* Exercise requirements
Set down exactly the lines in the records below that run from the line with "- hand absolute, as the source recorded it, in" to the line with "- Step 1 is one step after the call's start", inclusive, and nothing more.

Segment Open

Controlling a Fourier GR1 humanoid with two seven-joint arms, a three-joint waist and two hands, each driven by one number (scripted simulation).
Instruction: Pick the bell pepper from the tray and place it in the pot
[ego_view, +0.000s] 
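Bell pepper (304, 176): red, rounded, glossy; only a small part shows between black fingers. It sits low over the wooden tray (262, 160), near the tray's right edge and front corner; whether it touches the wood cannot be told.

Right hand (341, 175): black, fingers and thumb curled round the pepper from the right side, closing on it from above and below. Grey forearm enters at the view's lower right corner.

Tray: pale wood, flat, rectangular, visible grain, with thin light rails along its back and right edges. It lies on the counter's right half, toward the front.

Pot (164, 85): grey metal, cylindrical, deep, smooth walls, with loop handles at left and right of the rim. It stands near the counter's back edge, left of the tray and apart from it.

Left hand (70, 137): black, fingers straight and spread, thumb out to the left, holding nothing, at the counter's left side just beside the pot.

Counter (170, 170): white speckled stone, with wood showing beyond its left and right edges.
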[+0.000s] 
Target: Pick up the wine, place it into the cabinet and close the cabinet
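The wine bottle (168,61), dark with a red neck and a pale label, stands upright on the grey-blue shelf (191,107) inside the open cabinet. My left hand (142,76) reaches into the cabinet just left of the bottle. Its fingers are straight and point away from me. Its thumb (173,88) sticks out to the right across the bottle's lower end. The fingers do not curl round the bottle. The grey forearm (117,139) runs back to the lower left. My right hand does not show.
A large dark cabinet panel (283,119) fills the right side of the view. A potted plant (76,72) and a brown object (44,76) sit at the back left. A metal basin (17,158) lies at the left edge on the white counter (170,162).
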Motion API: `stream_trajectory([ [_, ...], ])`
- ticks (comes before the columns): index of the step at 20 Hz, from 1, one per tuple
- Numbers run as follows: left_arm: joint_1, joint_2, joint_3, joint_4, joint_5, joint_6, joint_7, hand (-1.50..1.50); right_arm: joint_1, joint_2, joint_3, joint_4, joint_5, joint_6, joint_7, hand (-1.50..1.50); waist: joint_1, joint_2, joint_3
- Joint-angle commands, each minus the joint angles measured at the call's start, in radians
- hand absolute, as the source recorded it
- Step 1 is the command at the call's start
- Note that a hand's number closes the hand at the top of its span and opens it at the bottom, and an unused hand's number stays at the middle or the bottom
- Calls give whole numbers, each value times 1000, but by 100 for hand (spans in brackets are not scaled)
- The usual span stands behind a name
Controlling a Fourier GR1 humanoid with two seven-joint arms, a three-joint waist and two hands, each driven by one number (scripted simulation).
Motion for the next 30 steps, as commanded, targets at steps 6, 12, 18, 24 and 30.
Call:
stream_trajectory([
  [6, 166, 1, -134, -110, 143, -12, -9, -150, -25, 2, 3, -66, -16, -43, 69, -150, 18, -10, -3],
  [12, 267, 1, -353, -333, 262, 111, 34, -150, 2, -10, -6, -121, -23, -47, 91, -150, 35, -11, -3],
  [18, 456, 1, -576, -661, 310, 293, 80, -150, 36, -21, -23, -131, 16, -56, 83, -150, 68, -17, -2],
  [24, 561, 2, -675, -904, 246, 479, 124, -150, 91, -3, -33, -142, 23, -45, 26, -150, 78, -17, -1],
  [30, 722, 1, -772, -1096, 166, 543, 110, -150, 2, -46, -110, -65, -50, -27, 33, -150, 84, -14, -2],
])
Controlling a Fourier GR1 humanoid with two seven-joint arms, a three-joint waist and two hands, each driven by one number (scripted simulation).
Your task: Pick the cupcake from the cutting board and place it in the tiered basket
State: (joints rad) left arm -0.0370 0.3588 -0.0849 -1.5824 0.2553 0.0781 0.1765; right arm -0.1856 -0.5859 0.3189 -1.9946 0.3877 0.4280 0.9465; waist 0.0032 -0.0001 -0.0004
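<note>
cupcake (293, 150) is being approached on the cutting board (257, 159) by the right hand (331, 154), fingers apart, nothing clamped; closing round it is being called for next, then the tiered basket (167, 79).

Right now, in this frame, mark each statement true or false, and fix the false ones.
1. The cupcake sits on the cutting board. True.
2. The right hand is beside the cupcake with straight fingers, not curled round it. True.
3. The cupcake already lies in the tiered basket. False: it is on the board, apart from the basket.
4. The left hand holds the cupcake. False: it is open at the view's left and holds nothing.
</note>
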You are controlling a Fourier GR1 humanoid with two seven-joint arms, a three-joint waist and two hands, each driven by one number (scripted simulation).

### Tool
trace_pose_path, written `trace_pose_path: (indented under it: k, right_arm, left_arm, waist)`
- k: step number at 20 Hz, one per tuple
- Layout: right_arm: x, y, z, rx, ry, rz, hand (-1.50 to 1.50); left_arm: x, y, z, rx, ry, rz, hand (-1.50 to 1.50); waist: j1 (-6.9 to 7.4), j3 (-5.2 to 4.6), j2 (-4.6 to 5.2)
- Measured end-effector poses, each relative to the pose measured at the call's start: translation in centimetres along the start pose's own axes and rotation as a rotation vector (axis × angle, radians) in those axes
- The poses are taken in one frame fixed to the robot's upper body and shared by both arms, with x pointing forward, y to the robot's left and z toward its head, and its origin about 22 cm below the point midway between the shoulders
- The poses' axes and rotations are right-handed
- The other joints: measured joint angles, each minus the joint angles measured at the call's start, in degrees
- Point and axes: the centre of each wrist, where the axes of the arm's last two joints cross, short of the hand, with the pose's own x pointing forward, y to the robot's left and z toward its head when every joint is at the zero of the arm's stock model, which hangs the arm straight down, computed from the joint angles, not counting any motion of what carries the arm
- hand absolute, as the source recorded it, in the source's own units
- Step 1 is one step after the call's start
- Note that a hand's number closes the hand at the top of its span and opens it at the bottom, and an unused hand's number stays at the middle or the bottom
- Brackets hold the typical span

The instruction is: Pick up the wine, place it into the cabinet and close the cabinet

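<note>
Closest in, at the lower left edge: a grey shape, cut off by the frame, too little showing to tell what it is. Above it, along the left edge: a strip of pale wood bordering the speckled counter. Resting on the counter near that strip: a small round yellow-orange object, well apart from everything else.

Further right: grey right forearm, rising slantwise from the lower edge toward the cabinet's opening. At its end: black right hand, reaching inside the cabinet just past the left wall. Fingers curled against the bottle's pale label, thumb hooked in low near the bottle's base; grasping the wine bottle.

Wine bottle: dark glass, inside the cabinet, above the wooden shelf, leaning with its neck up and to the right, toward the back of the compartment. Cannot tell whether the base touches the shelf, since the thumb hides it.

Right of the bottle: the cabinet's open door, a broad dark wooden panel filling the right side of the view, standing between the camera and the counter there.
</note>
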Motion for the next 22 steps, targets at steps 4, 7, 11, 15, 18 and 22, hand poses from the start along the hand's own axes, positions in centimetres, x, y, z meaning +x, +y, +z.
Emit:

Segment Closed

* Expected answer
- hand absolute, as the source recorded it, in the source's own units
- Step 1 is one step after the call's start

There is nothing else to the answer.